The action occurred as part of the 6th annual International Internet Week of Action (IIWA), a global cooperative effort to combat the online sale and distribution of potentially counterfeit and illegal medical products.
As part of this year's international effort, dubbed Operation Pangea VI, the FDA's Office of Criminal Investigations, in coordination with the U.S. Attorney's Office for the District of Colorado, seized and shut down 1,677 illegal pharmacy websites. The joint effort ran from June 18 to June 25.
Fake Drugs, Fake Claims
The FDA said many of the 1,677 Web sites appeared to be operating as a part of an organized criminal network that falsely purported its Web sites to be "Canadian Pharmacies."
These Web sites displayed fake licenses and certifications to convince U.S. consumers to purchase drugs they advertised as "brand name" and "FDA approved." The drugs received as part of Operation Pangea were not from Canada, and were neither brand name nor FDA approved.
The Web sites in question also used certain major U.S. pharmacy retailer names to trick U.S. consumers into believing an affiliation existed with these retailers.
"Illegal online pharmacies put American consumers' health at risk by selling potentially dangerous products. This is an ongoing battle in the United States and abroad, and the FDA will continue its criminal law enforcement and regulatory efforts," said John Roth, director of the FDA's Office of Criminal Investigations.
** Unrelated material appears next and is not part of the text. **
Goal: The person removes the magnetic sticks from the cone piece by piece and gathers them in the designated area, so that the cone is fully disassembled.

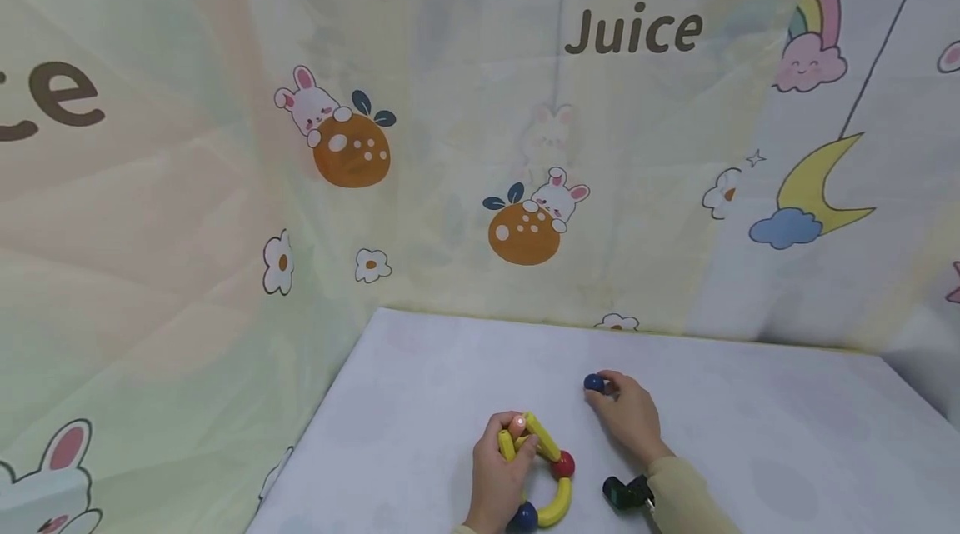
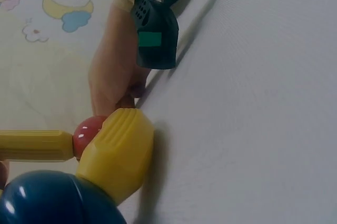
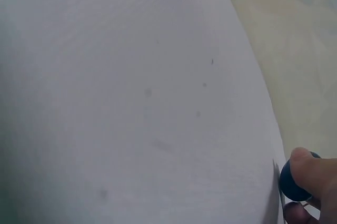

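The left hand (image 1: 498,476) is gripping the yellow rods (image 1: 528,436) at the top of a toy ring, fingers curled around them. The ring is lying on the white table (image 1: 750,434), its red ball (image 1: 564,464) and lower blue ball (image 1: 523,516) joined by a curved yellow piece (image 1: 557,505). Just beyond and right of the ring, the right hand (image 1: 630,416) is pinching a loose blue ball (image 1: 593,383) in its fingertips (image 3: 310,174).

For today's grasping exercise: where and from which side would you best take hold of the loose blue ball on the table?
Pinch the blue ball across its middle from above with fingertips. It is round and smooth, has no handle, and sits on the flat table, so opposite sides likely hold best. The right hand already has fingers round it from the near side.
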A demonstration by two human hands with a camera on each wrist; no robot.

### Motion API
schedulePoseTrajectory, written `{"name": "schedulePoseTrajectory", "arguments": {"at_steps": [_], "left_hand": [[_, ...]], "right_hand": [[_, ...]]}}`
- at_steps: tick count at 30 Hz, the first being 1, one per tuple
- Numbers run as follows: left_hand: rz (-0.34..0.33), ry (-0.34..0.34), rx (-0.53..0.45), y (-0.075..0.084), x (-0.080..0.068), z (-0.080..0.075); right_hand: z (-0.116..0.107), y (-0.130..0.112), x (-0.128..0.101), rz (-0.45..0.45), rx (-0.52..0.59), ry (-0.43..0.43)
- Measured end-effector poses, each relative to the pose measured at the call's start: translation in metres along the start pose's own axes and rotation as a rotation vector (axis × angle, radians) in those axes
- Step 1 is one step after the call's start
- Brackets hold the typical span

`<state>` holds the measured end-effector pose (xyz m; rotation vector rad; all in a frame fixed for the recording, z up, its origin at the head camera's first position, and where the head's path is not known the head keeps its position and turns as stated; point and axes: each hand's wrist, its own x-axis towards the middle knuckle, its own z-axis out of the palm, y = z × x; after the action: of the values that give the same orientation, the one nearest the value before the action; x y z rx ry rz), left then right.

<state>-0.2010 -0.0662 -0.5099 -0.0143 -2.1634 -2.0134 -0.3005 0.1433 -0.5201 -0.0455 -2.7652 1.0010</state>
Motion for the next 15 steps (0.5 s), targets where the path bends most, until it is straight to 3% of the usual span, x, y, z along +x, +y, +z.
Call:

"The agency is pleased to participate in Operation Pangea to protect consumers and strengthen relationships with international partners who join in this fight."
The FDA provided a list of some of the medicines that were sold illegally by the websites targeted during Operation Pangea VI, including the following details:
Avandaryl: FDA-approved Avandaryl (glimepiride and rosiglitazone) is used to treat type 2 diabetes and to minimize potential associated risks, including edema caused by fluid retention, worsening the condition of the heart, or heart failure. Avandaryl must be prescribed by a certified healthcare provider and dispensed by a certified pharmacy with a medication guide explaining the potential risks.
Generic Celebrex: "Generic Celebrex" sold online is not an FDA-approved product. FDA-approved Celebrex (celecoxib) is a non-steroidal anti-inflammatory product used to treat the signs and symptoms of osteoarthritis and rheumatoid arthritis and to manage acute pain in adults. To minimize the potential associated risks, including gastrointestinal bleeding, heart attack, or stroke, in some people with long term use, Celebrex must be dispensed with a medication guide explaining the potential risks.
Levitra Super Force and Viagra Super Force: While Levitra (vardenafil) and Viagra (sildenafil) are FDA-approved medicines used to treat erectile dysfunction (ED), Levitra Super Force and Viagra Super Force are not FDA-approved products and claim to contain dapoxetine. The FDA has not determined the safety or efficacy of dapoxetine. People with certain heart conditions should not take ED medicines containing vardenafil or sildenafil. There are also potentially dangerous drug interactions or serious adverse effects with these drugs, such as loss of hearing or vision.
Clozapine: FDA-approved Clozaril (clozapine) is used to treat severe schizophrenia and is associated with potentially fatal agranulocytosis, a severely low (and dangerous) white blood cell count that can predispose patients to serious, life-threatening infections. To minimize potential risks, consumers who are prescribed FDA-approved Clozaril must be enrolled in a registry that ensures regular monitoring of their blood counts.
In addition to health risks, the FDA warns the illegally operating pharmacies pose non-health-related risks to consumers, including the possible exposure to credit card fraud, identity theft, and computer viruses.
The FDA encourages consumers to report suspected criminal activity at www.fda.gov/oci.
The FDA provides consumers with information to identify an illegal pharmacy website and advice on how to find a safe online pharmacy through BeSafeRx: Know Your Online Pharmacy.